Nothing but the lines holding the string "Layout" should appear in the answer. Copy them from the entries.

Supplied material:
----------------
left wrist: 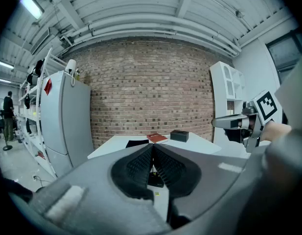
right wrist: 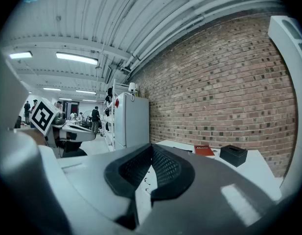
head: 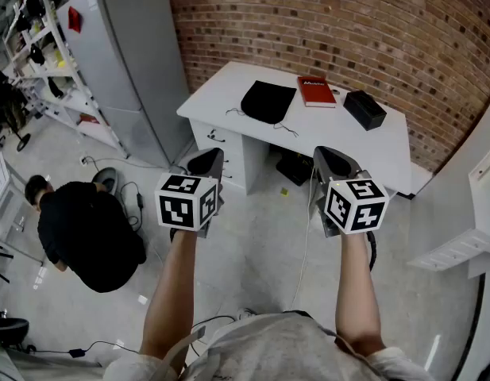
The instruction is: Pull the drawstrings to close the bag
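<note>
A black drawstring bag [head: 268,101] lies flat on the white table [head: 348,145], with thin cords trailing off its left and front edges. My left gripper [head: 211,155] and right gripper [head: 326,154] hang side by side in the air, short of the table's front edge and well apart from the bag. Both are shut with nothing between the jaws. In the left gripper view the shut left gripper [left wrist: 152,148] points at the table, and the bag [left wrist: 136,143] shows just beyond it. The right gripper [right wrist: 151,148] faces the table too.
A red book [head: 316,91] and a black box [head: 364,109] lie on the table right of the bag. A grey fridge [head: 129,70] and shelves [head: 46,62] stand at the left. A person in black [head: 86,236] crouches on the floor. A white shelf unit [head: 467,244] is at the right.
</note>
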Demonstrator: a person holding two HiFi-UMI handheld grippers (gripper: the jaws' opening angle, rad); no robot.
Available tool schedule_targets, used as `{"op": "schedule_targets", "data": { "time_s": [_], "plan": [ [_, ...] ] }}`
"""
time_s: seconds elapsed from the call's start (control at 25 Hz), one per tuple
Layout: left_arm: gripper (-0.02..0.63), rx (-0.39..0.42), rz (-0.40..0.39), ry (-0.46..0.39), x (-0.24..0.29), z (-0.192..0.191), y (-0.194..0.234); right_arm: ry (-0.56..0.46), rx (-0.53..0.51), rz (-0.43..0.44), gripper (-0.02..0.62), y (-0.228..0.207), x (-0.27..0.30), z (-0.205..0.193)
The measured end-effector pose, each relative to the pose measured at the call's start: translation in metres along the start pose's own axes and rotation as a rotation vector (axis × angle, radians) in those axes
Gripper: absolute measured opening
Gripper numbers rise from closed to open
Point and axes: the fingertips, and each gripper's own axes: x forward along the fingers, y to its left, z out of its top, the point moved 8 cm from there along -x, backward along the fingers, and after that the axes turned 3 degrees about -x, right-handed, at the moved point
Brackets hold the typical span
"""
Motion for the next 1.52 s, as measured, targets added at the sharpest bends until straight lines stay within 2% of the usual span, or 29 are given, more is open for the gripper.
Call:
{"op": "schedule_targets", "data": {
  "time_s": [0.36, 0.52, 0.96, 1.24, 1.52],
  "plan": [
    [0.002, -0.014, -0.025, -0.007, -0.004, -0.011, 0.01, 0.01, -0.009, -0.024, 0.003, 0.023, 0.001, -0.008],
    [0.037, -0.01, -0.042, -0.014, 0.001, -0.012, 0.007, 0.012, -0.007, -0.037, 0.003, 0.023, 0.003, -0.009],
    [0.092, -0.048, -0.043, -0.02, 0.021, -0.012, 0.031, 0.03, -0.008, -0.027, 0.066, 0.025, 0.035, -0.01],
    [0.126, -0.053, -0.034, -0.012, 0.055, -0.013, 0.053, 0.045, -0.009, -0.008, 0.108, 0.011, 0.075, -0.019],
    [0.16, -0.065, -0.008, -0.013, 0.107, -0.006, 0.078, 0.06, 0.003, -0.015, 0.15, -0.021, 0.124, -0.023]
  ]
}}
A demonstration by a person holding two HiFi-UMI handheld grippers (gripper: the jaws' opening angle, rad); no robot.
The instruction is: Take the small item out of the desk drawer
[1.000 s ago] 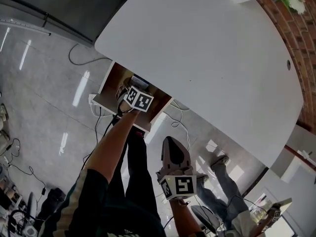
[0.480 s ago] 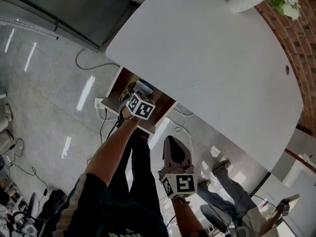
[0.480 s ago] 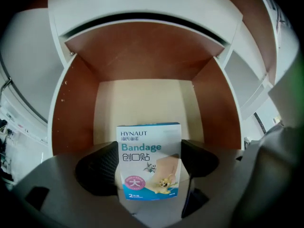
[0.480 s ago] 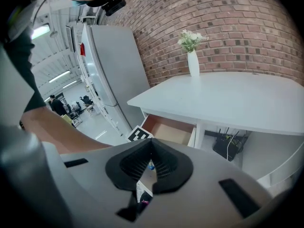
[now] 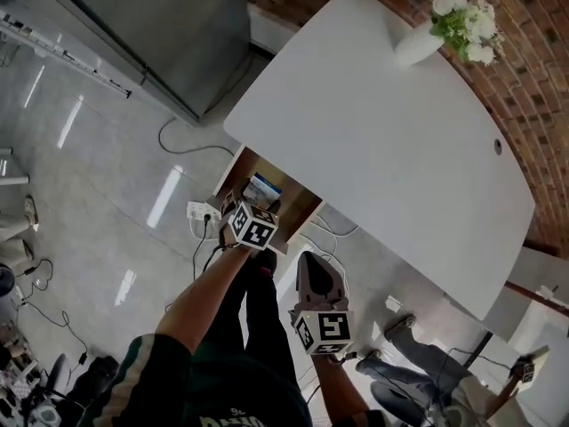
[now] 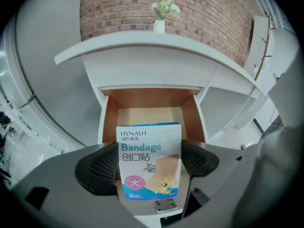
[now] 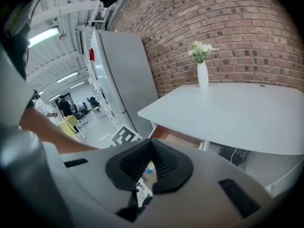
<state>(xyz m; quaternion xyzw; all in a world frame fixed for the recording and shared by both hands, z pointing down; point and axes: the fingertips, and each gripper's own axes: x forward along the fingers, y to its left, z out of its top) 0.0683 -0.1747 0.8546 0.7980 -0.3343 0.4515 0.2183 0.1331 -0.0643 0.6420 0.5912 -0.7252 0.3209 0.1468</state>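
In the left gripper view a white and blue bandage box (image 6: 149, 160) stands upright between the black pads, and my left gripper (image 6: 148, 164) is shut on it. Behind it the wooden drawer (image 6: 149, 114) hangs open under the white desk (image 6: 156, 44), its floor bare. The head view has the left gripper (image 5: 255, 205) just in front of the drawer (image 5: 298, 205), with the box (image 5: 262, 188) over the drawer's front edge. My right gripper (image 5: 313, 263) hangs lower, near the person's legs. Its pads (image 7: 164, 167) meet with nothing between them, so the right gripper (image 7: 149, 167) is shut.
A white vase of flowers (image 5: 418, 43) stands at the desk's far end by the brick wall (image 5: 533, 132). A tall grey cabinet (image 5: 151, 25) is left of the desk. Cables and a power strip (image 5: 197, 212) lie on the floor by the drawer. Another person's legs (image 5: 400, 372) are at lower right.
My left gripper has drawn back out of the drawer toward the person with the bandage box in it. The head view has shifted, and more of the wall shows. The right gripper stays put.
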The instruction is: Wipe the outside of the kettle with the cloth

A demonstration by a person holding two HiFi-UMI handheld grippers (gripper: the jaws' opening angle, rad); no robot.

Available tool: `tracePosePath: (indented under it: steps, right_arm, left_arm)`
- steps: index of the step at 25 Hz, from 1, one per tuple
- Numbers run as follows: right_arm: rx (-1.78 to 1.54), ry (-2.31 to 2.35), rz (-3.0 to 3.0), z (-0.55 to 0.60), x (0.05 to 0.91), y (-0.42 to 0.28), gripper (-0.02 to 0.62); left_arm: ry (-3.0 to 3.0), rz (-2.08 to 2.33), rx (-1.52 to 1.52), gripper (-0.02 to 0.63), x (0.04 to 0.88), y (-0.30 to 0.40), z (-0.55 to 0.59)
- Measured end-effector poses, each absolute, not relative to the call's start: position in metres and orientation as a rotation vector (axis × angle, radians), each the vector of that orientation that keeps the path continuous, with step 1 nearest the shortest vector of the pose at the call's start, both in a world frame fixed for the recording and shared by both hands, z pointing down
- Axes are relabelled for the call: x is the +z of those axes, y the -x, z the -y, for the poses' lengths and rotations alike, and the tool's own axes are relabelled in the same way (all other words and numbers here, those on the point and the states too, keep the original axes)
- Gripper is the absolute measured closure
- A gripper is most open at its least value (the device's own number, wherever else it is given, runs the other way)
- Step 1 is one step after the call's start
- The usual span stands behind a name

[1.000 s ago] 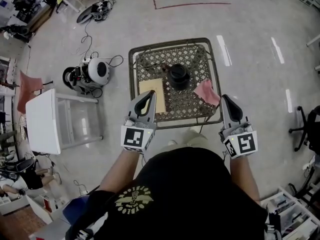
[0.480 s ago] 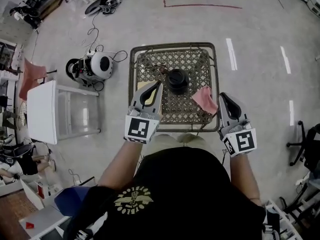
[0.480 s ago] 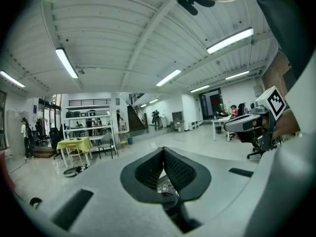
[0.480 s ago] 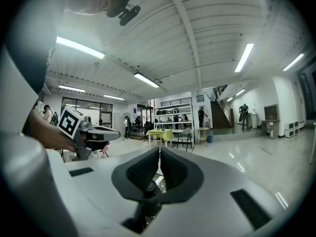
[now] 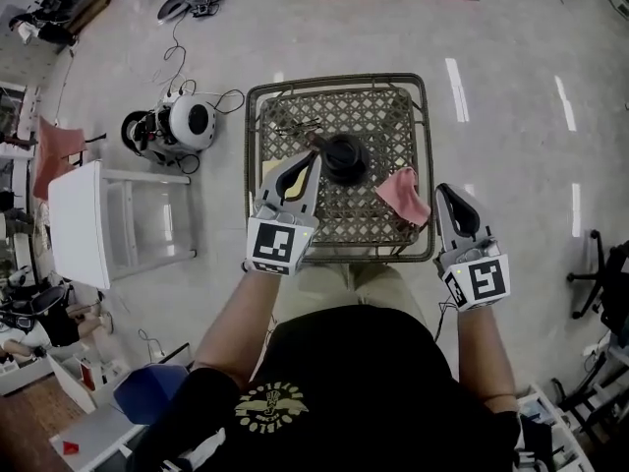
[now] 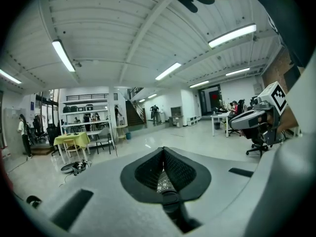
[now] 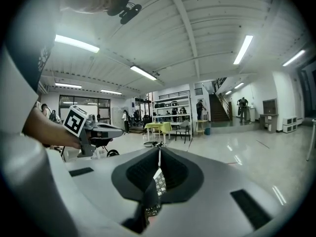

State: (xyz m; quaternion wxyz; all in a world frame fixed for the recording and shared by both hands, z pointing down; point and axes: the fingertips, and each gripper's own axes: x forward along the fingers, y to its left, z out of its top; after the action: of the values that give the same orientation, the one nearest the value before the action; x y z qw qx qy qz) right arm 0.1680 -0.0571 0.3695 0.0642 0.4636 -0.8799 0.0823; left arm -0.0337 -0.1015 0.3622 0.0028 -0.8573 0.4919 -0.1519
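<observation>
A black kettle [image 5: 346, 155] stands upright near the middle of a metal lattice table [image 5: 334, 82]. A pink cloth [image 5: 401, 193] lies crumpled on the table to the kettle's right. My left gripper [image 5: 314, 155] is shut and empty, its tips just left of the kettle's base; in its own view the jaws [image 6: 163, 149] meet at the tip. My right gripper [image 5: 441, 189] is shut too, right beside the cloth's right edge; whether it touches the cloth I cannot tell. In the right gripper view its jaws [image 7: 159, 148] are closed, with a bit of pink far below the gap.
A white stool [image 5: 88, 229] stands left of the table. A round white machine with loose cables [image 5: 182, 124] sits on the floor behind it. An office chair [image 5: 609, 259] is at the far right. My body stands against the table's near edge.
Both grippers have moved forward over the table. The left one has come up beside the kettle. The right one has slid along the cloth's edge. Kettle and cloth have stayed put.
</observation>
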Motion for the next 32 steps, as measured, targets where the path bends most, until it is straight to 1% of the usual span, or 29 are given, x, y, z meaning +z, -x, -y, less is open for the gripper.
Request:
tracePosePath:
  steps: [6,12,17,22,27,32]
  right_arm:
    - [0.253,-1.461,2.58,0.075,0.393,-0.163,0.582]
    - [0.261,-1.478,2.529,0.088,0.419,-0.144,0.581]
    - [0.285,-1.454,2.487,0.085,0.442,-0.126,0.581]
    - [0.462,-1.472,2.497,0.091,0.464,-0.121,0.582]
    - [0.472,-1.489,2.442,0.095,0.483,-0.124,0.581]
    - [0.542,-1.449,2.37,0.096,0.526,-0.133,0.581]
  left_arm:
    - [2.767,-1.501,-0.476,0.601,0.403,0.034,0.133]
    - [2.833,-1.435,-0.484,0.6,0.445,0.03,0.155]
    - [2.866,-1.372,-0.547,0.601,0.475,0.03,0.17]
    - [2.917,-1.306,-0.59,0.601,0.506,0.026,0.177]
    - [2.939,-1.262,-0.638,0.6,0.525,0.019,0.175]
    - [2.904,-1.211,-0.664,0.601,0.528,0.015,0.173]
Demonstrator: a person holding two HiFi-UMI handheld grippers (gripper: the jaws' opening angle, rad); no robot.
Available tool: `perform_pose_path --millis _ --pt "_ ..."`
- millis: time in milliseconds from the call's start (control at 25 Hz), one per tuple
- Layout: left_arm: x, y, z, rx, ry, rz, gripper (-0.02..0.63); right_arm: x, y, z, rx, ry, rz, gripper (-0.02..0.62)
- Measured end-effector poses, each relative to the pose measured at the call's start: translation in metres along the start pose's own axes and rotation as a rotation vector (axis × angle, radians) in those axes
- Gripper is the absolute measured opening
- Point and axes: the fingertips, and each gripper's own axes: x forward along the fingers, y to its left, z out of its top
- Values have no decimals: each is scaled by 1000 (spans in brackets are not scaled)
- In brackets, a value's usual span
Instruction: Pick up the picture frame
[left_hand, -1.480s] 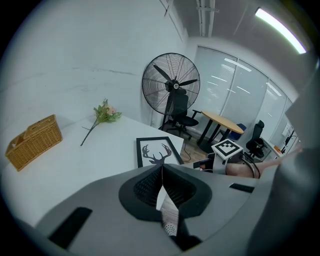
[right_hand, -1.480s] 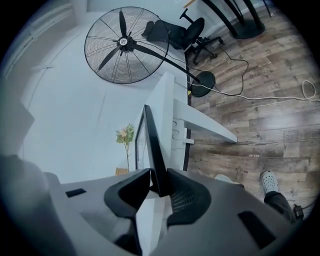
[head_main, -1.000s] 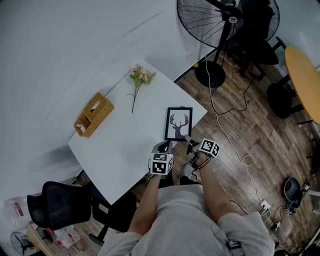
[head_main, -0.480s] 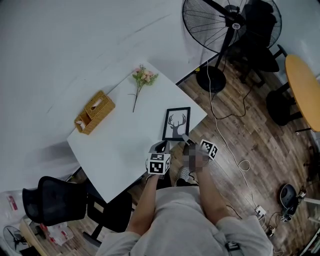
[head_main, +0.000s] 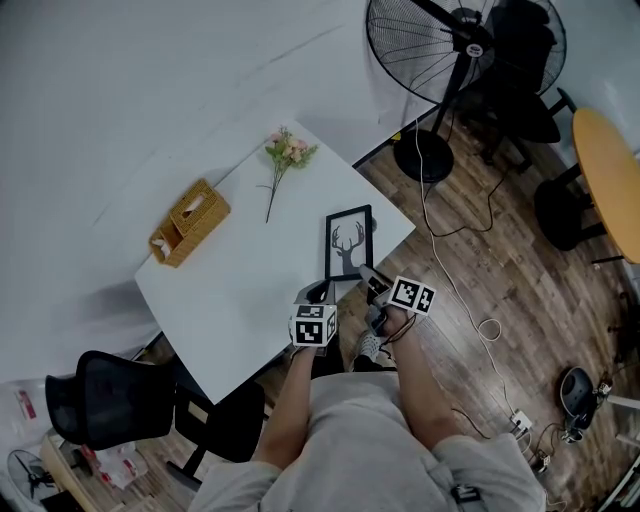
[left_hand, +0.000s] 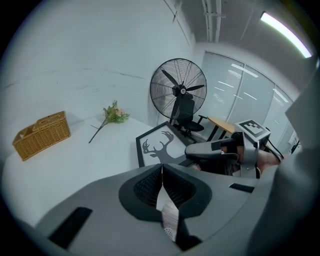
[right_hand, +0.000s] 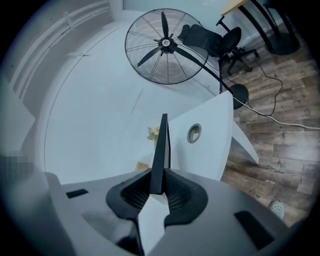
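The black picture frame (head_main: 349, 243) with a deer print is at the white table's (head_main: 240, 290) right corner, its near edge raised off the top. My right gripper (head_main: 372, 285) is shut on that near edge. In the right gripper view the picture frame (right_hand: 162, 145) shows edge-on, clamped between the pads of the right gripper (right_hand: 160, 175). My left gripper (head_main: 324, 294) sits just left of it over the table edge, shut with nothing held. The left gripper view looks past the closed left gripper (left_hand: 161, 176) at the picture frame (left_hand: 156, 148) and the right gripper (left_hand: 212, 150) holding it.
A wicker tissue box (head_main: 189, 222) and a flower sprig (head_main: 284, 160) lie farther back on the table. A standing fan (head_main: 452, 55) and a cable (head_main: 445, 270) are on the wooden floor to the right. A black office chair (head_main: 110, 405) stands at the table's near left.
The right gripper has risen with the frame's near edge, so the frame has tilted up off the table. The left gripper has stayed where it was.
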Motion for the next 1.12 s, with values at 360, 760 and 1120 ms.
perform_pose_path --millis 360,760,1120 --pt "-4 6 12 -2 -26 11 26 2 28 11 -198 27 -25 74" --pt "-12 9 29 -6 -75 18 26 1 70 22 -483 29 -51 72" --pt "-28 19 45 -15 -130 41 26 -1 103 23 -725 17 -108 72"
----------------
Response below:
Layout: left_arm: gripper (-0.02..0.63), rx (-0.39..0.42), rz (-0.40..0.39), ry (-0.46..0.39), x (-0.24..0.29), z (-0.192..0.191), y (-0.194..0.234); right_arm: ry (-0.56..0.46), rx (-0.53..0.51), rz (-0.43..0.44), gripper (-0.02..0.62), y (-0.228..0.207), x (-0.27..0.30), z (-0.205..0.193)
- Layout: left_arm: x, y, z, rx, ry, rz, gripper (-0.02..0.63); right_arm: x, y, z, rx, ry, rz, gripper (-0.02..0.62)

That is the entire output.